Northeastern Section - 48th Annual Meeting (18–20 March 2013)

Paper No. 2
Presentation Time: 8:25 AM

RECORD FLOODS, RECURRENCE, AND CLIMATE CHANGE: IRENE AND LEE


KNUEPFER, Peter L.K., Dept. of Geological Sciences and Environmental Studies, Binghamton Univ, Binghamton, NY 13902, Peter.Knuepfer@binghamton.edu

Record flood crests were produced by Hurricane Irene in parts of the Catskill Mountains of New York and by Tropical Storm Lee in the upper Susquehanna River drainage basin in 2011. Many of the same sites had experienced their previous “flood of record” in 2006 or another time in the last 20 years. Standard flood-frequency assessments at a number of gage sites indicate that the 2011 floods had apparent recurrence intervals at or greater than 500 years, but the same is true for 2006 (or, elsewhere, 2005 or 1996) floods at these same sites.
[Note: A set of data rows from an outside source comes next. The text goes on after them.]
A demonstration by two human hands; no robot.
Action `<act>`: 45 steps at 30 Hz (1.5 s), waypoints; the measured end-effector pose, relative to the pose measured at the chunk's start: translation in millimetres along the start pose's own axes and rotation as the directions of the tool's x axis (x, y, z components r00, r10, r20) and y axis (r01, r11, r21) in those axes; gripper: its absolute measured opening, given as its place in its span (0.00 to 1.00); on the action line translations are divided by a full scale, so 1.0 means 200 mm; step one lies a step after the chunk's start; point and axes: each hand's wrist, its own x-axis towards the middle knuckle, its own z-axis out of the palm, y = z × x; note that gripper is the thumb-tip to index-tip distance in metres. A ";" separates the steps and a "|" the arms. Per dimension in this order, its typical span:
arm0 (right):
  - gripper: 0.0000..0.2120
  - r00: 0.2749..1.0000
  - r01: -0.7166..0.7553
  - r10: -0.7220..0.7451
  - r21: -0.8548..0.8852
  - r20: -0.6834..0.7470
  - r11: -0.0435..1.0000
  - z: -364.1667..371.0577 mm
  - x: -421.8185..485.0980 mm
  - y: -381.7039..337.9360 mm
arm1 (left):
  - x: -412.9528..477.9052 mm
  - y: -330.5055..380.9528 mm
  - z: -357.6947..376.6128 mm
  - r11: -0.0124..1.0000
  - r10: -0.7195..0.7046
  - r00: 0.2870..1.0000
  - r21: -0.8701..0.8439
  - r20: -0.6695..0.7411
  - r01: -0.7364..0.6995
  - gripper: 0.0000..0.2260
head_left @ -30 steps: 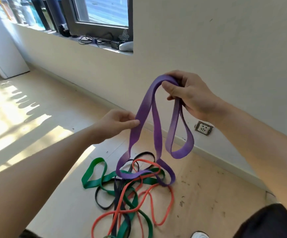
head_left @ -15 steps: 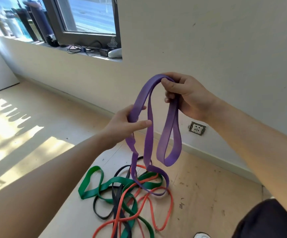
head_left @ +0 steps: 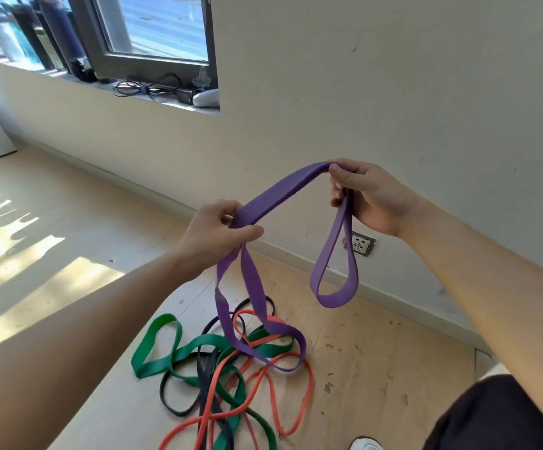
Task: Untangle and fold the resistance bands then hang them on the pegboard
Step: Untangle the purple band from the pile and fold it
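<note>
Both bare forearms stretch forward. The left hand pinches a flat purple rubber band; the right hand, higher, curls fingers round it.

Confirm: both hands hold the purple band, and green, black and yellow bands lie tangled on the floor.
Wrong in one point: the head view shows an orange band, not yellow. Otherwise right: left hand and right hand hold the purple band; green band and black band lie tangled on the floor.
</note>
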 end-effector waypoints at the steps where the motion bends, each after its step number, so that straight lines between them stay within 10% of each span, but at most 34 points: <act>1: 0.06 1.000 -0.018 0.018 -0.020 0.005 1.000 -0.02 0.00 0.02 | 0.00 0.00 -0.02 1.000 -0.010 1.000 -0.006 -0.009 0.010 0.06; 13: 0.15 0.928 -0.087 0.259 -0.520 0.267 0.850 0.10 -0.02 0.10 | -0.05 0.13 -0.07 0.956 0.060 0.998 -0.289 0.013 -0.053 0.17; 17: 0.15 0.950 0.007 0.108 -0.365 0.294 0.931 0.30 -0.01 0.02 | -0.06 0.13 -0.04 0.974 0.095 0.993 -0.211 0.076 -0.077 0.18; 24: 0.08 0.914 0.262 0.072 -0.718 0.399 0.645 0.35 -0.05 -0.02 | -0.08 0.00 -0.05 0.983 0.090 0.972 0.136 0.219 -0.121 0.14; 31: 0.07 0.951 0.214 -0.047 -0.539 0.306 0.815 0.19 -0.06 -0.07 | -0.10 -0.09 -0.09 0.986 0.002 0.951 0.161 0.310 -0.054 0.12; 40: 0.15 0.985 0.093 -0.070 -0.142 0.159 0.985 0.04 -0.06 -0.10 | -0.05 0.15 -0.20 0.972 0.211 0.977 0.102 -0.007 -0.209 0.11; 45: 0.15 0.970 -0.012 0.069 -0.235 0.235 0.972 0.04 -0.07 -0.04 | -0.09 0.35 -0.27 0.970 0.217 0.975 -0.104 -0.054 -0.222 0.18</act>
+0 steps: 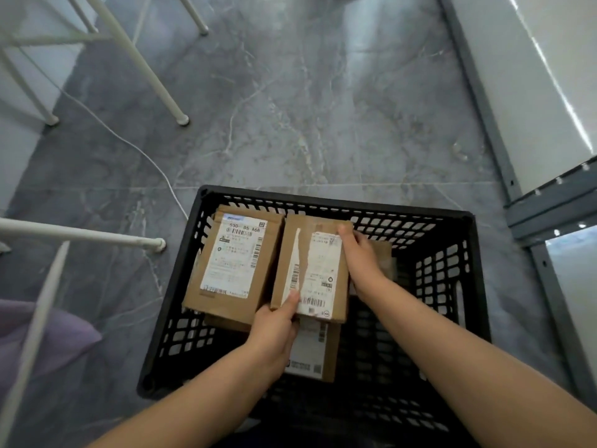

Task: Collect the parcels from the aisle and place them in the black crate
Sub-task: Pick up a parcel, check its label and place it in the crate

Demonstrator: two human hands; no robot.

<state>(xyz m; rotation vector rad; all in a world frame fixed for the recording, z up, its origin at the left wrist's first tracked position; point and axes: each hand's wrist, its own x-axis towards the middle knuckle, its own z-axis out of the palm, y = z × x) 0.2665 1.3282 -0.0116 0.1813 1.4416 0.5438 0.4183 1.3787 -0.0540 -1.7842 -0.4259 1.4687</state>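
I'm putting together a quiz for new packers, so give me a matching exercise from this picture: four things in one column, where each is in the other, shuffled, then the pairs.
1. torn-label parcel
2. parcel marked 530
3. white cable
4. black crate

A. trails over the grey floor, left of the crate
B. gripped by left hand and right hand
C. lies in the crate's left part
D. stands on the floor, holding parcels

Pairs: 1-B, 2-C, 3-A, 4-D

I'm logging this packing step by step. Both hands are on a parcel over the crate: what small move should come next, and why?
Probably lower the held parcel beside the left parcel and let go: left hand and right hand grip it over the black crate.
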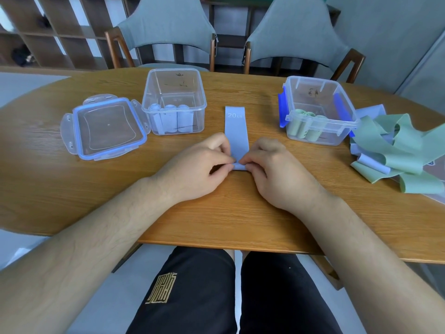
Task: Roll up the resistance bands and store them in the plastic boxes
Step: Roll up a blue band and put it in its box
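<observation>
Head view: one oval wooden table [216, 218] holds two clear plastic boxes, one loose lid, one band being worked, and one heap of loose bands.

The pale blue resistance band [236, 133] lies flat at the table's centre. Its long axis runs from 6 to 12 o'clock, and the end printed "20 LB" points to 12 o'clock, away from the person. Its near end is curled into a small roll.

The left hand [199, 165] and the right hand [274, 169] each pinch that rolled end between thumb and forefinger, one from 9 o'clock and one from 3 o'clock, with the other fingers curled.

At 11 o'clock of the band stands the open clear box [197, 121] holding three upright pale blue rolls [168, 118]. The clear blue-edged lid [106, 128] lies just beside it at 9 o'clock.

At 2 o'clock stands the blue-latched clear box [320, 121] with green rolls [305, 126], whose number I cannot tell.

At 3 o'clock sprawls the heap of green and blue bands [395, 150].

Two grey chairs [166, 22] stand at 12 o'clock, beyond the table.
</observation>
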Demonstrator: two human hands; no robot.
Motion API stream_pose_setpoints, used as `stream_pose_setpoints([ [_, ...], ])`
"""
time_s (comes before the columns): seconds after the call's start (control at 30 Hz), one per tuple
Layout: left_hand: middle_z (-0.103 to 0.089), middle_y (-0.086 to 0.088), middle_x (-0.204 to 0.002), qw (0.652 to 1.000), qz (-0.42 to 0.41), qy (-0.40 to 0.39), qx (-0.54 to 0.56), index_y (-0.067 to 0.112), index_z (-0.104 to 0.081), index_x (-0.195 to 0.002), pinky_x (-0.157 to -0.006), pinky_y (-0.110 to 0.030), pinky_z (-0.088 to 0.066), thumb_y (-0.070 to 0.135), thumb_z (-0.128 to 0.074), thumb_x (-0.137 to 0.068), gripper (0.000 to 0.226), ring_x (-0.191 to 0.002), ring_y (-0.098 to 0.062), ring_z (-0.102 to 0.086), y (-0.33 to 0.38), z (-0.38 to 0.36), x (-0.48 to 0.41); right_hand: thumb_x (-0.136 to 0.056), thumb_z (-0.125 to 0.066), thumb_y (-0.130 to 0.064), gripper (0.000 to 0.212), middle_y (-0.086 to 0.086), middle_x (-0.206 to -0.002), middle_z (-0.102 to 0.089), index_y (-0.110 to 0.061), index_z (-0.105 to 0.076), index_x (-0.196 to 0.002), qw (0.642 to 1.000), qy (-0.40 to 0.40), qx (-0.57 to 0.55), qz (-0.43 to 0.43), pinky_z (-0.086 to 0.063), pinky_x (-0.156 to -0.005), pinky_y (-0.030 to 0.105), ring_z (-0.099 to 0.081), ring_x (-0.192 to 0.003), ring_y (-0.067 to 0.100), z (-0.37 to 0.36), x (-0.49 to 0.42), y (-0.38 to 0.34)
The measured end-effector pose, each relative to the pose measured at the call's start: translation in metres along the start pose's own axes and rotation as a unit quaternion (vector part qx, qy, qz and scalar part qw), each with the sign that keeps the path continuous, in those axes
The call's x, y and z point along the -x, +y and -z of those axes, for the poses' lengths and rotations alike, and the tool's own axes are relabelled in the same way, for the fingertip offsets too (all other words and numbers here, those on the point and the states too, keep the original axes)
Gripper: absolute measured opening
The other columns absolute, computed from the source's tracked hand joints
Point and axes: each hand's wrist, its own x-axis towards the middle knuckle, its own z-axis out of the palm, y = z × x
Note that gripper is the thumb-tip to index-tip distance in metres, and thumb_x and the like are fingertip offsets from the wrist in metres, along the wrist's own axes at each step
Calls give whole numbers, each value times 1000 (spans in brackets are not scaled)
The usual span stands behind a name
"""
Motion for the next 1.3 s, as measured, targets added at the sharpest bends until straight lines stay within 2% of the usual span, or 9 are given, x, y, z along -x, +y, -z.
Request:
stream_pose_setpoints([
  [0.13,-55,9,-89,1000,-9,6,-17,23,-73,-111,-70,-29,-46,27,-52,-101,25,-80,-8,-54,0,1,-3,-93,-57,-5,20,4,-94,-63,-11,-74,-100,1000,0,-1,2,-48,-80,33,-59,-93,23,1,-3,1],
  [0.2,-57,10,-91,1000,-10,6,-17,22,-73,-107,-72,-30,-46,25,-51,-101,23,-81,-7,-54,-2,-1,-3,-92,-57,-5,20,1,-94,-65,-14,-73,-100,1000,-1,5,3,-50,-80,36,-60,-93,22,2,-5,0],
  [0.33,-56,9,-98,1000,-1,9,-16,19,-74,-105,-78,-36,-50,28,-52,-101,24,-88,-10,-58,-6,-3,-4,-90,-60,-7,17,-5,-91,-65,-15,-72,-98,1000,-4,14,16,-45,-78,25,-61,-89,16,4,-5,2],
  [0.47,-54,7,-98,999,-12,7,-29,17,-75,-102,-75,-36,-48,26,-53,-100,23,-82,-12,-56,-6,-1,-8,-87,-66,-8,16,-9,-94,-56,-13,-74,-99,1000,0,12,9,-35,-83,16,-56,-93,15,3,-6,5],
  [0.57,-56,9,-96,999,-15,8,-31,21,-69,-114,-76,-27,-46,25,-56,-99,21,-85,-6,-54,-5,0,-11,-88,-65,-6,16,5,-101,-58,-10,-76,-99,1000,21,18,1,-43,-86,27,-55,-95,22,-2,-8,6],
  [0.7,-51,13,-106,1000,-19,1,-20,21,-62,-98,-80,-37,-49,27,-61,-94,7,-90,-11,-58,-9,1,-13,-91,-58,-9,19,6,-92,-62,-13,-75,-99,1000,-19,18,0,-50,-76,40,-60,-86,24,4,-16,6],
  [0.83,-54,10,-106,1000,-22,-4,-9,18,-63,-94,-82,-38,-49,25,-64,-93,7,-93,-12,-58,-15,-1,-17,-92,-57,-10,18,-1,-94,-67,-15,-72,-101,1000,-23,10,7,-49,-79,35,-61,-88,18,6,-20,8],
  [0.97,-59,10,-105,1000,-27,-3,-5,19,-64,-95,-86,-37,-48,26,-61,-95,8,-97,-10,-57,-19,-3,-20,-87,-67,-14,12,-9,-83,-53,-16,-71,-98,999,-33,3,8,-41,-70,25,-49,-77,9,6,-21,13],
  [1.3,-59,19,-95,999,-31,-16,-4,23,-70,-100,-87,-31,-46,32,-58,-98,15,-96,-6,-51,3,2,13,-89,-68,-15,10,-8,-89,-60,-18,-72,-97,998,-51,-44,13,-43,-71,20,-55,-80,8,17,15,-6],
])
Are we living through an unlucky time when major floods just happen to be occurring? Or is flood frequency changing, presumably as the result of changing precipitation patterns related to human-induced/aggravated climate change? Flood histories from long-lived (~80-100) gage sites in the region allows testing of the stationarity of flood frequency. These sites generally show that the magnitude of major low-probability floods (e.g. 1% annual exceedance) has changed over the last century, with most sites showing significantly greater magnitude estimates for low-probability floods when results using data from the last 40-50 years are compared with results using data from the previous 40-50 years. While such an analysis doesn’t prove a climate-change connection, it does imply that flood frequency has changed in recent decades, which should prompt a re-evaluation of flood hazard assessment strategies.